A Sorta Fairytale: Louis Malle’s Black Moon

 

 

Few films evoke the dream state as convincingly as Louis Malle’s Black Moon (1975). We’re not talking about Technicolor escapades or gauzy reveries, paranoiac nightmares à l‘Aronofsky or David Lynch’s twisted film noir funhouses, or even the strategically political subversions of the 20th century’s great cinematic surrealist, Luis Buñuel.

Those directors play head games that lure and dazzle, leaving the viewer in a half-awake interzone. Malle’s sustained foray into the rabbit hole, on the other hand, flat-out makes you want to pinch yourself. It’s all there: the uncanny compression of time and space; the non-sequitur logic; the strange inconsequence of speech; the sense of things being barely out of reach, or constantly disappearing through doors and around corners; the matter-of-fact way in which incredible, even horrifying, phenomena present themselves; even the absence of sunlight, an effect achieved here with help from the legendary cinematographer Sven Nykvist—brilliantly, and without tampering too much with them, Malle has imported a cartload of elements from that parallel universe we sometimes inhabit during sleep.

The early going has wisps of Goldilocks, but the obvious predecessor of Malle’s autumn-toned fairy tale is Alice in Wonderland. A teenage girl (Cathryn Harrison), fleeing a war between men and women that has spilled into the countryside, takes refuge in an old farmhouse inhabited by talking animals, naked children, a mute pair of androgynous siblings (Alexandra Stewart and Joe Dalessandro), and a bedridden old harridan (Thérèse Giehse). There is no narrative to speak of, Malle’s intention (as he explains in a short documentary that accompanies Criterion’s new reissue) being that “the characters’ mysterious behavior itself would become the story.”

And so it does, as a less traditional form of suspense sinks its teeth in. Lily literally feels her way through her surroundings, burning her hand on a pot (as one might expect) and then (as one might not) recoiling when a patch of flowers she treads on cries out in pain. The old lady in bed berates her, reports her movements on a two-way radio, cackles when Lily’s underpants suddenly fall down around her ankles. Black Moon is rich with “opaque metaphors that both defy and demand critical scrutiny,” Ginette Vincendeau writes in the new edition’s liner notes. Many of those metaphors are laden with adolescent anxiety; is the frisson of familiarity that accompanies so much of Black Moon evidence that such insecurities never really fade?

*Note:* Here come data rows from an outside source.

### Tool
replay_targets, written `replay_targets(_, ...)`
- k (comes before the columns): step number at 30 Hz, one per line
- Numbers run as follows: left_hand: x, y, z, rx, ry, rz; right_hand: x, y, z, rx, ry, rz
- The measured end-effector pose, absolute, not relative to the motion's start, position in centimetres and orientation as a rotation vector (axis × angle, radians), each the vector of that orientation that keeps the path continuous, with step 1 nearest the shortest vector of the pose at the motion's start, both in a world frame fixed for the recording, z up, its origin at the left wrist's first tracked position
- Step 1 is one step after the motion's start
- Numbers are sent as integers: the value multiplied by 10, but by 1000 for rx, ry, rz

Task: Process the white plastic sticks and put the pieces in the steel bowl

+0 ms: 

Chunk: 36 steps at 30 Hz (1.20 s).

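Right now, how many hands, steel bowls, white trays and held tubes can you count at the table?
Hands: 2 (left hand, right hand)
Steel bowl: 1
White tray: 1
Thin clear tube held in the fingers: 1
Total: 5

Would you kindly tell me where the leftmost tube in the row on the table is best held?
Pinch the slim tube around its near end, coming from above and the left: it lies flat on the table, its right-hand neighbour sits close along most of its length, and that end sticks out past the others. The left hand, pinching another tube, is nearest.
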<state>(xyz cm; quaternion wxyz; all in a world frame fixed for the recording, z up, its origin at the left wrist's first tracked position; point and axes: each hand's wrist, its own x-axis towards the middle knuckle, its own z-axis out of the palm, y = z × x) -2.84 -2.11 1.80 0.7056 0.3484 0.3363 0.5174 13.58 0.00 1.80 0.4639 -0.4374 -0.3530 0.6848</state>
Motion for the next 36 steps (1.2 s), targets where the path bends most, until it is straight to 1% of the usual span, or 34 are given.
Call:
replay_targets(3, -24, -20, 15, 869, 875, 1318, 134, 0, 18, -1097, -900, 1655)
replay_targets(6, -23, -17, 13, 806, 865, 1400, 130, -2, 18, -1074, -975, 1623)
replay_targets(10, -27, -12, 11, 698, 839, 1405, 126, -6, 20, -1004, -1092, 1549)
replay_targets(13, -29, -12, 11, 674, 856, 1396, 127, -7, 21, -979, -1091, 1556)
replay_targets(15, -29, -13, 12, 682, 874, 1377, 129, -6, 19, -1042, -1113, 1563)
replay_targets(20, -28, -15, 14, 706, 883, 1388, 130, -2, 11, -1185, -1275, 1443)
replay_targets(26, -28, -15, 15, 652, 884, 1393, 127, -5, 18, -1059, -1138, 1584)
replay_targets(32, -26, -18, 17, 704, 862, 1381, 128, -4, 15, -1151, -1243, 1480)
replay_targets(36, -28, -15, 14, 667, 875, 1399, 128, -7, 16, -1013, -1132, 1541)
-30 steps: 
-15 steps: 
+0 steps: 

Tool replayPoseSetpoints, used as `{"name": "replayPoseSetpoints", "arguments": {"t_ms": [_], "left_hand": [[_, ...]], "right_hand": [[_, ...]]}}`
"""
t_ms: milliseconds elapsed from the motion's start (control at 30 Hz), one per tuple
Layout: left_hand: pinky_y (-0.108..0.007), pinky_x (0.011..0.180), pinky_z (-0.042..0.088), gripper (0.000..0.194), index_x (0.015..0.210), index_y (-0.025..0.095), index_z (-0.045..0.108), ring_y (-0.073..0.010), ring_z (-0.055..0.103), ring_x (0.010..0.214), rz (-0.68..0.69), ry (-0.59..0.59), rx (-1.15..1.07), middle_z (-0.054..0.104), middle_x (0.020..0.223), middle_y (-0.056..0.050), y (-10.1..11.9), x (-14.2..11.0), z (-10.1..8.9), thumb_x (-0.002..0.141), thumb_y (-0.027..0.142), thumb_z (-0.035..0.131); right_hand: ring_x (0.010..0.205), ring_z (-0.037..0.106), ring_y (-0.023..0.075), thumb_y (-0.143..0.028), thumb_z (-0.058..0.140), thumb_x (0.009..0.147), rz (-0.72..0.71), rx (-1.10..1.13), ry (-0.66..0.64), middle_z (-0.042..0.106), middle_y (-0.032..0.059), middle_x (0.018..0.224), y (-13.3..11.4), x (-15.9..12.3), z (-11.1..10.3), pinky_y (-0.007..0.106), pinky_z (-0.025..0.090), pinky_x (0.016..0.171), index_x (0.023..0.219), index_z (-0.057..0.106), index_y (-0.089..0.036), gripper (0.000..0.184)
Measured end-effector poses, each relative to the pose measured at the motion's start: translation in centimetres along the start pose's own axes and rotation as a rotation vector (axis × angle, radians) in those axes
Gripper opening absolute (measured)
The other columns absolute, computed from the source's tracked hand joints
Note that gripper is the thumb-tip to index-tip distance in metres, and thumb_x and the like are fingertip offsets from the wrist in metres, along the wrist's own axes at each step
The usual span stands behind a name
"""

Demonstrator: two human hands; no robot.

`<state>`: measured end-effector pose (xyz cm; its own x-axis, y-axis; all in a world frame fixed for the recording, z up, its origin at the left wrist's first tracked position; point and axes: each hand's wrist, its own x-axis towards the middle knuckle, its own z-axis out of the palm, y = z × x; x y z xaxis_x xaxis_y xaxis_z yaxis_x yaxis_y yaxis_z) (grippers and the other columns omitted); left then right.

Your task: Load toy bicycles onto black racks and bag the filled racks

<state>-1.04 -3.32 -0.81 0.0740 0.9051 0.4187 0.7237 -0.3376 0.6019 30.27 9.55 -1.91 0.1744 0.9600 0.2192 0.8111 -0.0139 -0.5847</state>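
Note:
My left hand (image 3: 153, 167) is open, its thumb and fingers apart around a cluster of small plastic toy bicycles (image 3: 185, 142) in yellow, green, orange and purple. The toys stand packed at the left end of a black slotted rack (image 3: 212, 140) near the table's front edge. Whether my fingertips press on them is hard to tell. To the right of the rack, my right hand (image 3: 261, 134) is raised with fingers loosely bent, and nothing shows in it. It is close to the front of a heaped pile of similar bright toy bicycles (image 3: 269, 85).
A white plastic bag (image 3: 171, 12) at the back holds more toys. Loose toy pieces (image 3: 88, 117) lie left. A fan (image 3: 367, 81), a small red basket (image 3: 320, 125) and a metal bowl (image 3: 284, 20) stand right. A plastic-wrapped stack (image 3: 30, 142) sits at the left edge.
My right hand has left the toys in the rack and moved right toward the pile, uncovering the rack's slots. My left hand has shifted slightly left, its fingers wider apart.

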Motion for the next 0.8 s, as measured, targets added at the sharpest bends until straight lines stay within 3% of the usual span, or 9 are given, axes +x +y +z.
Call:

There’s an elusive, disappointingly frumpy unicorn, and a profusion of slithering snakes and caterpillars; Lily is beaten down by angry toddlers, but quells them with her piano-playing in an extended sequence near the end.  Compare the solemnity of the chaos here with Malle’s Zazie dans le Métro (1960), also out on DVD and Blu-Ray today, a deliriously nonsensical Parisian adventure borrowed from the imagination of a provincial girl who hasn’t yet reached puberty.  Zazie predates the gender wars that had, by the time Malle made Black Moon, had rocked Western society and perhaps also entered Malle’s dreams. The latter film was inspired in part by one he had of Giehse, with whom he’d just finished filming Lacombe, Lucien, occupying his bed. She does that here, magnificently-Malle filmed at his own estate in southwestern France. He probably didn’t dream of her suckling at the breasts of young women. But so much of Black Moon seems to arrive unmodified from behind that dusky curtain, it’s hard to say for sure.